For quite a while now the amount of spam in MusicBrainz has started to become a serious problem. Often this means editors are automatically created with descriptions that look not unlike the spam emails most of us get every day, promoting other websites and services.
During last year's MetaBrainz Summit we discussed possible solutions to this and came up with the Spam Ninja system. Essentially this means that Soon™ there will be a group of editors that receive spam reports and have the ability to delete editors and entities that are nothing but spam.
Now with MusicBrainz having almost two million registered editors, could we really expect the Spam Ninjas to manually check every single one of them in addition to all the new registrations? Obviously not and this is where SpamBrainz comes in.

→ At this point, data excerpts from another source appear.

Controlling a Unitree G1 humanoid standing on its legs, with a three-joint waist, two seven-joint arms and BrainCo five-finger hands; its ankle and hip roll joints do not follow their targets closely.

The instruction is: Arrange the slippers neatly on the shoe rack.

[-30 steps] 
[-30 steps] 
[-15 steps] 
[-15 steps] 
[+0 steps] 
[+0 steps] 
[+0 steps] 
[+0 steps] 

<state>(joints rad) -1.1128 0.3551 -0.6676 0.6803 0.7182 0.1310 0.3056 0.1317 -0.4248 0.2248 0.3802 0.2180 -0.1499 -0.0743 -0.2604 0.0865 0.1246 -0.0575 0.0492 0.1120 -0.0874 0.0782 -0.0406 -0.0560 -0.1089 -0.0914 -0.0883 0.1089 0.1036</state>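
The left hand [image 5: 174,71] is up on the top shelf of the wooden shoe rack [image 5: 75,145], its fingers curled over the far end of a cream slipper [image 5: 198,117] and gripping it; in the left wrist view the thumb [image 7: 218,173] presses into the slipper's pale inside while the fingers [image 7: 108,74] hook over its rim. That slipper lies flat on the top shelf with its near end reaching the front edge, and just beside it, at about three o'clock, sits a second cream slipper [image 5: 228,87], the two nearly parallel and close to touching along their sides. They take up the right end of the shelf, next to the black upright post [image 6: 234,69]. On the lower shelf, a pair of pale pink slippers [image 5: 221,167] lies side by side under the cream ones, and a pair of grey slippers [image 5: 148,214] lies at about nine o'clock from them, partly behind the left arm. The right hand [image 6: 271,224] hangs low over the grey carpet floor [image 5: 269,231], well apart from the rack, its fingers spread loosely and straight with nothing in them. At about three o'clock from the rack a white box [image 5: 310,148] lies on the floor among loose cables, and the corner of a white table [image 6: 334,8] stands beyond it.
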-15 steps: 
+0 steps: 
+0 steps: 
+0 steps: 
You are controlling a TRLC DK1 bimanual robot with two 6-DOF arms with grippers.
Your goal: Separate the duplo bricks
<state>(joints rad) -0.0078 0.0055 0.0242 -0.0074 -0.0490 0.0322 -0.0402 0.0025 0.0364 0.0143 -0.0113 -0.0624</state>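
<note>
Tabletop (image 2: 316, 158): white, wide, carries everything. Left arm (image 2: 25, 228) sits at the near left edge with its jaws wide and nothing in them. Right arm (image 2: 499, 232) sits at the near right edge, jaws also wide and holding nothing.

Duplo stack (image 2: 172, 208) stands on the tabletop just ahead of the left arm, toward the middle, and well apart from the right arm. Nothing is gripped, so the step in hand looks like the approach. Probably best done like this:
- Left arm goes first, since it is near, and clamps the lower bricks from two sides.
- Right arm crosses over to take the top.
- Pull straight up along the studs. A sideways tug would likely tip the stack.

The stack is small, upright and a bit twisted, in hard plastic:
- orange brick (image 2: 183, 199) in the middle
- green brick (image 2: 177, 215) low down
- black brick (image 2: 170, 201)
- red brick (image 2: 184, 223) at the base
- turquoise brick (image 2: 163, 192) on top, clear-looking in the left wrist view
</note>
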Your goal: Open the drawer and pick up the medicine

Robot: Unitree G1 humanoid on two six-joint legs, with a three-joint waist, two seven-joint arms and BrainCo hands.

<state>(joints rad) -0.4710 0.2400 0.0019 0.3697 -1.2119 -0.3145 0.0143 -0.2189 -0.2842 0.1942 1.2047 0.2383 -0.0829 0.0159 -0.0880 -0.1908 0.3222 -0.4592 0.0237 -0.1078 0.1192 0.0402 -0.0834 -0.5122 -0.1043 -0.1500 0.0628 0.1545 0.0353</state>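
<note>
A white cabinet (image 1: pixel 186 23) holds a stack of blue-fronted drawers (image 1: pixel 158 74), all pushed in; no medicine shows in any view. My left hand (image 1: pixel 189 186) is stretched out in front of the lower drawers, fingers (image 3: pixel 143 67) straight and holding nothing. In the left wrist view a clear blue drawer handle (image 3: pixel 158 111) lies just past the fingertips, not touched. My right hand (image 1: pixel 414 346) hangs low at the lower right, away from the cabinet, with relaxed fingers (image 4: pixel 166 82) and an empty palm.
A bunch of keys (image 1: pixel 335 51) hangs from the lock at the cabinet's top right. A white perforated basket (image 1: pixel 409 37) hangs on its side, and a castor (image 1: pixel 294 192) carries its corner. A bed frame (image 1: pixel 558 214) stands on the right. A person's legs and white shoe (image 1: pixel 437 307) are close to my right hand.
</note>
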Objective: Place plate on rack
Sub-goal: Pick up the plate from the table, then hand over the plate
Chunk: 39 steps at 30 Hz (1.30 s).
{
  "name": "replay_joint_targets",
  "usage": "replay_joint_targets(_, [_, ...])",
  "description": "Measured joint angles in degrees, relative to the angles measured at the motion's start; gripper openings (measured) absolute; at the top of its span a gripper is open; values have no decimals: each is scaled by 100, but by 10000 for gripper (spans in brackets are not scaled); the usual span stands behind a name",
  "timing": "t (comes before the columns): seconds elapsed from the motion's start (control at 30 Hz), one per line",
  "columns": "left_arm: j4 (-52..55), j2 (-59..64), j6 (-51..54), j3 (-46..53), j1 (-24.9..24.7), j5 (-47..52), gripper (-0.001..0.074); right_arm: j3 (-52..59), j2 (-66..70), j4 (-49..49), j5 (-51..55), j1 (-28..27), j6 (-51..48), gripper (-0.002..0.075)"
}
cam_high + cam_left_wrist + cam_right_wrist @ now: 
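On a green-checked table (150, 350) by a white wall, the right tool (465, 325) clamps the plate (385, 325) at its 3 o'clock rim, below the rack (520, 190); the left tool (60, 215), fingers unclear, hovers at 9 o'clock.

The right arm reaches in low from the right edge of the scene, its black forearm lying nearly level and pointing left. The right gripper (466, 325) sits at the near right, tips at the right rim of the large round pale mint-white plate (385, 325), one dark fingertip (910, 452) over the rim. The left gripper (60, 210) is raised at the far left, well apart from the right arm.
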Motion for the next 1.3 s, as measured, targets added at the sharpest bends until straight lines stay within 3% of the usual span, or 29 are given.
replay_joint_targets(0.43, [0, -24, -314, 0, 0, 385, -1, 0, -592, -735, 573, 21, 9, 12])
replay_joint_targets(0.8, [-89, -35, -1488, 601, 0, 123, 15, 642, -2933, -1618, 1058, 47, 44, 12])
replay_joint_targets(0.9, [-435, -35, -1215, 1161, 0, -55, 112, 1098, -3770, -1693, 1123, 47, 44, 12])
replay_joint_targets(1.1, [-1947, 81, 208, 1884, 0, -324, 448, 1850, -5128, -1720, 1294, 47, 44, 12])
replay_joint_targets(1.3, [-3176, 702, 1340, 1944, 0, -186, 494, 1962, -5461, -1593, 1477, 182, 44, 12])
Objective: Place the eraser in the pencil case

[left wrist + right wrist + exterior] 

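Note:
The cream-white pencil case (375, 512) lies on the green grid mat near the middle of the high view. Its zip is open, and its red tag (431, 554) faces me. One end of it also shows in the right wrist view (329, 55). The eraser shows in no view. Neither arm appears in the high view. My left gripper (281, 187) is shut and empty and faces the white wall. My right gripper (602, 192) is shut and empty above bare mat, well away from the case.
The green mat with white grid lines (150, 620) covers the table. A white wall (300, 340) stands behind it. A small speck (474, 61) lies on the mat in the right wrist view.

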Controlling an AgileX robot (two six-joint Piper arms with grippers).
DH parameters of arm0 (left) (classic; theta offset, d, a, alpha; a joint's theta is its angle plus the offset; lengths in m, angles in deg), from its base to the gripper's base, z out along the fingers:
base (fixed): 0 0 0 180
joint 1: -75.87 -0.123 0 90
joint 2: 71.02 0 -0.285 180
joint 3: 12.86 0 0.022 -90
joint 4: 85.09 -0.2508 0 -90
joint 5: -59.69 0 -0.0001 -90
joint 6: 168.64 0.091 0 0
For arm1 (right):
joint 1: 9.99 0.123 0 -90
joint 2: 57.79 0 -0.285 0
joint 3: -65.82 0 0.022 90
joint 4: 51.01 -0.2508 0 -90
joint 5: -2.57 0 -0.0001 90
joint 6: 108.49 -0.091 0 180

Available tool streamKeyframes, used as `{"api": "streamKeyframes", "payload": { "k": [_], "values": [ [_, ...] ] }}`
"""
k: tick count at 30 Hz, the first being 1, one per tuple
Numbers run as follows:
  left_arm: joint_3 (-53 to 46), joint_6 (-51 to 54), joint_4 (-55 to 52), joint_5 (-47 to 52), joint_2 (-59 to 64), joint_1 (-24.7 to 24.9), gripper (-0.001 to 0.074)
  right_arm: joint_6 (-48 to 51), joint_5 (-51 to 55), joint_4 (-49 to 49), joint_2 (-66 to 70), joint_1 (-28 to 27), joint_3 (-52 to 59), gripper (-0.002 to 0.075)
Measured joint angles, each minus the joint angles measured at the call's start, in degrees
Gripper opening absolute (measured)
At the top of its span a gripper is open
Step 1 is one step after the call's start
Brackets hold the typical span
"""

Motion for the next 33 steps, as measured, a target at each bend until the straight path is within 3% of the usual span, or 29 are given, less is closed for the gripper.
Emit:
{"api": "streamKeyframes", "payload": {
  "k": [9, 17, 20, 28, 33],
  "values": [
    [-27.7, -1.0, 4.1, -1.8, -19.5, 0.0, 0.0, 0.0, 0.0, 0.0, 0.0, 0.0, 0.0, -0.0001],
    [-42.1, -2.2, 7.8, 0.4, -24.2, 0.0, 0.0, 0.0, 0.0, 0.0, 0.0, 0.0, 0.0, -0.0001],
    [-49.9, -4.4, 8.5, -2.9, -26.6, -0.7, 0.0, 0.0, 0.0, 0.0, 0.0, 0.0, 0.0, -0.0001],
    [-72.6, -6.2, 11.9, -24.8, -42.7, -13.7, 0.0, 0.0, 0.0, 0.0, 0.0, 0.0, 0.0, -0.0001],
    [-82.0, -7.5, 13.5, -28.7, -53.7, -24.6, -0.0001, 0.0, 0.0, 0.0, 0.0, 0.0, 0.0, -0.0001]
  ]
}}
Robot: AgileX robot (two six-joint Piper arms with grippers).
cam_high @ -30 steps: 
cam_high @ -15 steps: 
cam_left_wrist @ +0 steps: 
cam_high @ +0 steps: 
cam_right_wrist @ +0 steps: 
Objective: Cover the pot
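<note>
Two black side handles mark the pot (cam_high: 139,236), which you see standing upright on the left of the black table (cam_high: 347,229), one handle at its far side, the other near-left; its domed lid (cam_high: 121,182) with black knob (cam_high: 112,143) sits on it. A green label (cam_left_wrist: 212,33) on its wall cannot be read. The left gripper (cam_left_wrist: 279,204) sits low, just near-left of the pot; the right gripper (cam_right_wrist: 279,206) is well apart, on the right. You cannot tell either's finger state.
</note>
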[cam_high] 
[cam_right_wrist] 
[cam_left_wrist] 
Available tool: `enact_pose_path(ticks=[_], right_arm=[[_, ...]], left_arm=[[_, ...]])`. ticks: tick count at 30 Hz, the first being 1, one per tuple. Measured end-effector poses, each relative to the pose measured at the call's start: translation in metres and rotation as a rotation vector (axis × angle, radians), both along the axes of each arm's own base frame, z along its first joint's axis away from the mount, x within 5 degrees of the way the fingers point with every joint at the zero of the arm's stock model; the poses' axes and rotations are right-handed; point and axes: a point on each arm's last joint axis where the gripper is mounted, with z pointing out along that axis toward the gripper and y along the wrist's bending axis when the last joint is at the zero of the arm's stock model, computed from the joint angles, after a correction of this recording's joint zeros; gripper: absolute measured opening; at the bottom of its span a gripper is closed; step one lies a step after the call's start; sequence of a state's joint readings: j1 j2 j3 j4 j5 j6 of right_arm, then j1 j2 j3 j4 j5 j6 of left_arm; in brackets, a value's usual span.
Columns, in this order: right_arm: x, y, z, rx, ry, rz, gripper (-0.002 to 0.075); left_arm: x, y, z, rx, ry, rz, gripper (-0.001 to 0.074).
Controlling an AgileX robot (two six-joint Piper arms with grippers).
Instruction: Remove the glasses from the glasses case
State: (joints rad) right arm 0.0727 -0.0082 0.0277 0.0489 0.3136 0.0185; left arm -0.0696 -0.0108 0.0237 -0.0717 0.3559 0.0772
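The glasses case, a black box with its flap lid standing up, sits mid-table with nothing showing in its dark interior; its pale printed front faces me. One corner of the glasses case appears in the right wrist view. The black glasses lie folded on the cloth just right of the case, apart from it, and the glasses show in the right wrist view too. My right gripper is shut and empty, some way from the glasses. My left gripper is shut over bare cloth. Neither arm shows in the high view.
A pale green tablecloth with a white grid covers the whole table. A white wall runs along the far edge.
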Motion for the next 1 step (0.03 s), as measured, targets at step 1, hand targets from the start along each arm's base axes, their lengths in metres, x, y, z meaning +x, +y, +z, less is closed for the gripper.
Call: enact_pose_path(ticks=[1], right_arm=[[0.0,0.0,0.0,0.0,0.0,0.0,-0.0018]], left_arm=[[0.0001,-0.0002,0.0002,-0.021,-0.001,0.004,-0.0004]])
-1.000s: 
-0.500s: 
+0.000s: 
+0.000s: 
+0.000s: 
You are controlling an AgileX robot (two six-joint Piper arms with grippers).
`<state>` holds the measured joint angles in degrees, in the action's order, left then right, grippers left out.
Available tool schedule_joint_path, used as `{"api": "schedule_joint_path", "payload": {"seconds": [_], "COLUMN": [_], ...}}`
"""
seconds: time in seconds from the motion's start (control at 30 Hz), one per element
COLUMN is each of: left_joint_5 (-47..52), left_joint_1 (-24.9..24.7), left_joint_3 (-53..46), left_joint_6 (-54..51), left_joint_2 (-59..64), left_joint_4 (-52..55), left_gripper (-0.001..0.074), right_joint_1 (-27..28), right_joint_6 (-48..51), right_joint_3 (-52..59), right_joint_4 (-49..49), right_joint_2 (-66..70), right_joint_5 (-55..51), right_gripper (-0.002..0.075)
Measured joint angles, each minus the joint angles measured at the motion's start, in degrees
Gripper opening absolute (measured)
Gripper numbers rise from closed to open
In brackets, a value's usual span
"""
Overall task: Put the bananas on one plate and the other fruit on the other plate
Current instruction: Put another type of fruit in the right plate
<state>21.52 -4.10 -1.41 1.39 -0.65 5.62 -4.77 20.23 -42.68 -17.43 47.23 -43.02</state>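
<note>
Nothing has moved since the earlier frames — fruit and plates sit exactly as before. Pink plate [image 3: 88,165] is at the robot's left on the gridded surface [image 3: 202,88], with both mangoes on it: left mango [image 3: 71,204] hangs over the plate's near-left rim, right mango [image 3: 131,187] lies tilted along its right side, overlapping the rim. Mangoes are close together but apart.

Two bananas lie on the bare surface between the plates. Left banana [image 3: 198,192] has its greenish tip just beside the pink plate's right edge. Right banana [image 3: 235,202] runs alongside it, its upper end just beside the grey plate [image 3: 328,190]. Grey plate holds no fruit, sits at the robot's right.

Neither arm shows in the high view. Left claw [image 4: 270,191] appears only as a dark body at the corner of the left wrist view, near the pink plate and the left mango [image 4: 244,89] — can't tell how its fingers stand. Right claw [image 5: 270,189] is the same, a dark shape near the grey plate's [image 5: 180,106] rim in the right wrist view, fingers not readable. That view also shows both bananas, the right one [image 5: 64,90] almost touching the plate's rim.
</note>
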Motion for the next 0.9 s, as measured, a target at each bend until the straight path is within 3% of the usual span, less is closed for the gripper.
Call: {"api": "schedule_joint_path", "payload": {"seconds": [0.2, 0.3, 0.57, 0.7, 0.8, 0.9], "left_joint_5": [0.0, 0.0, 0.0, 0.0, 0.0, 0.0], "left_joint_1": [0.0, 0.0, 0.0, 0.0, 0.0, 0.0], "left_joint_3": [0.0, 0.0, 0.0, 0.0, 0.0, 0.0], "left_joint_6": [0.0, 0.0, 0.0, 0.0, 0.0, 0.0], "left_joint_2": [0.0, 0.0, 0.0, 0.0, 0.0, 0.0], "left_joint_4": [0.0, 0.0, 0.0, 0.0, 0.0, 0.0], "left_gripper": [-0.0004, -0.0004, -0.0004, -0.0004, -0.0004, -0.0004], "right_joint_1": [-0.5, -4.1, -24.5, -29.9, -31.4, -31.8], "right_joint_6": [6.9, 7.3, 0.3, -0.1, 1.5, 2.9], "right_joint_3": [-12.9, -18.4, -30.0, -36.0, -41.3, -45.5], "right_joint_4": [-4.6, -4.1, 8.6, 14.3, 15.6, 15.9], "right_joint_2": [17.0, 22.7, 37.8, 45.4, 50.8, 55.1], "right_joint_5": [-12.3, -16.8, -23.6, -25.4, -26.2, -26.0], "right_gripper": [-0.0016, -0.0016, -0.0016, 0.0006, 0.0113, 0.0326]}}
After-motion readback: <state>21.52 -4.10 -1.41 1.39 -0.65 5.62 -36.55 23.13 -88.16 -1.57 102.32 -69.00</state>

SpamBrainz is a machine learning system that looks at all editors and decides whether or not it thinks they are spammers. If it thinks they are, it automatically notifies the spam ninjas who then decide whether or not SpamBrainz was correct.
What's great about this system is that a human is guaranteed to look at any report and at no point does a computer decide that you're a spammer and should be banned, because no one wants machines to run the world, right?
While most GSoC projects involve adding features to existing systems, SpamBrainz is something entirely new and I had not built anything on its scale before so I started out by doing tons of research.
When building a machine learning project you should always start by doing some good old statistics first and trying to figure out what matters about your data and how the system could use it. I wrote a couple Jupyter notebooks (which are great for working with data) to do this.
Next I built a pretty boring Flask-based API that would allow MusicBrainz to queue up editor analysis and training. Quite a few different MetaBrainz projects use Python and need to access the MusicBrainz database so a long time ago someone wise decided to move commonly used code into a repository called brainzutils-python. All I had to do was to add some code for accessing editor data through it.
But before I could build my Keras model I had to decide on a final set of input features and do write code for preprocessing the data. Only then could I finally get started building and testing models.
The current SpamBrainz state of the art model is Lodbrok which actually turned out to work really well, reaching a 99% accuracy in detecting spam while only miss-classifying 0.2% of real users as spammers. Obviously the latter won't be a problem because after all a Spam Ninja will still check these reports.
Now that GSoC is over I could just disappear with all the money and leave SpamBrainz in its current state but obviously that's not what I am planning to do.
I would like to work with zas on getting it deployed along with the Spam Ninja system, improve the code documentation and try to tackle the remaining problem that is online learning (which as it turns out, isn't as easy as I had thought).
After all SpamBrainz is just getting started and I'm very much looking forward to continuing our journey towards reducing the spam we all have to endure on MusicBrainz and other MetaBrainz projects.